IN MEMORIAM: MARUJA BARDASANO

Como suele ser el destino de los expatriados, ni México los hizo suyos ni tampoco España.

Juan Carlos del Valle
Columnas
Foto: Especial
Foto: Especial

Antes de conocer la vida y leyenda de José Bardasano (1910-1979) conocí su obra. Quedé cautivado por el misterio de sus atmósferas y la finura cromática de su paleta. Sin saber todavía que la pintura sería mi camino profesional ese encuentro inicial, ese golpe inmediato de afinidad con la obra de Bardasano fue tan solo el comienzo de una relación con muchos efectos por venir.

Años después, siendo ya estudiante de pintura, escuché testimonios de quienes lo conocieron de primera mano, principalmente de mi maestro Demetrio Llordén, su alumno más destacado. Indagar sobre la vida y obra de Bardasano se convirtió en un afán: desde la época de la Guerra Civil en España, que tanto determinó su trayectoria, pasando desde luego por sus años en México —a donde llegó exiliado en 1939— hasta su definitivo regreso a España en 1958.

El paso de Bardasano por México se caracterizó por su generosa labor docente. Como maestro, decían quienes estuvieron en su taller, era inflexible, exigente, disciplinado y riguroso hasta la intolerancia. Detrás de su método de enseñanza estaba todo el peso de la tradición de la gran escuela española de pintura y quienes estudiaron con él heredaron, además de un enorme respeto por el oficio de pintar, su extraordinario amor por la buena pintura.

En 2000 viajé a Madrid con Llordén y allí tuve la oportunidad de visitar el estudio de Bardasano.
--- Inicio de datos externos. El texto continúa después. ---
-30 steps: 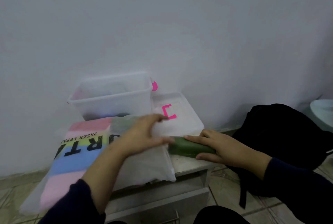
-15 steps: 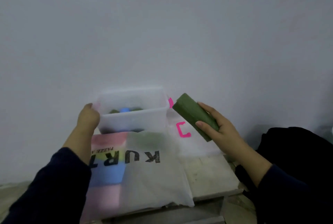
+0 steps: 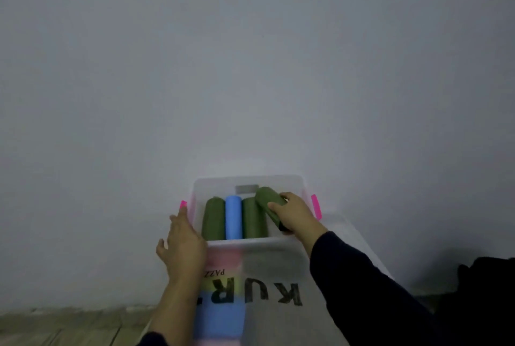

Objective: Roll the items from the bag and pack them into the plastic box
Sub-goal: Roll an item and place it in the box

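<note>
The clear plastic box with pink latches stands against the wall. Inside lie a green roll, a blue roll and another green roll, side by side. My right hand grips a further green roll, tilted, inside the box at its right side. My left hand rests with straight fingers on the box's left front corner. In front of the box lies the translucent bag with black letters and coloured folded items showing through it.
The box's lid lies to the right of the box. A black bag sits at the far right. A plain wall rises right behind the box, and floor tiles show at lower left.
My right hand has carried the green roll from above the lid into the box's right side. My left hand slid along the box's left side toward the front corner. The view tipped up.
</note>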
Hoy, casi 20 años más tarde, la experiencia sensorial, emocional e intelectual de haber conocido su hogar y espacio de trabajo sigue vívida, grabada en mi memoria. Fue en esa ocasión que conocí a su viuda, Paquita, y también a su hija Maruja. Al reencontrarse después de años de no haberse visto nunca olvidaré las primeras palabras que Maruja le dirigió a Llordén: “¡Demetrio, qué viejo estás!”

Complicidad

A bordo del Sinaia Maruja llegó a México junto con su familia. El estudio de Bardasano aquí era un punto de confluencia cultural y así creció Maruja, entre los artistas e intelectuales que rodeaban a su padre. No es de extrañarse, entonces, que ella misma se formara como artista: como bailarina clásica y también —de manera ineludible— como pintora.

Desde aquella primera reunión en Madrid —seguida por una posterior en Aravaca, donde me mostró aún más obra de Bardasano— entre Maruja y yo surgió una afectuosa complicidad, derivada del simple hecho de pertenecer a la escuela de su padre. Mantuvimos correspondencia periódica durante años y siempre preguntaba anhelante por su México. En un correo electrónico más o menos reciente le conté sobre la exposición que tuve el año pasado en el Museo Nacional de San Carlos, a lo que me respondió:

“A mi regreso a Madrid, después de cuatro meses de ausencia en la Sierra, recibo la grata sorpresa de tu exposición en San Carlos. Si me permites, te diré que se advierte la escuela de Bardasano, maestro de tu maestro, Demetrio Llordén. Te agradeceré sigas manteniéndome al corriente de tus actividades pictóricas”.

Hace unos días murió Maruja Bardasano y con ella una de las últimas voces del exilio republicano español en México. A pesar de la enorme relevancia cultural que tuvo para nuestro país poco se ha estudiado y reconocido a esta generación de pintores brillantes ya que como suele ser el destino de los expatriados ni México los hizo suyos ni tampoco España.

Con menos razón se les recordará hoy que la palabra “refugiado” cada vez causa más miedo y rechazo, hoy que predominan los regionalismos sobre lo global y se privilegia el yo sobre el nosotros. Sirva este breve texto, entonces, para rendir un modesto homenaje a Maruja Bardasano y a los artistas del destierro, de cuya escuela soy orgulloso y agradecido sucesor.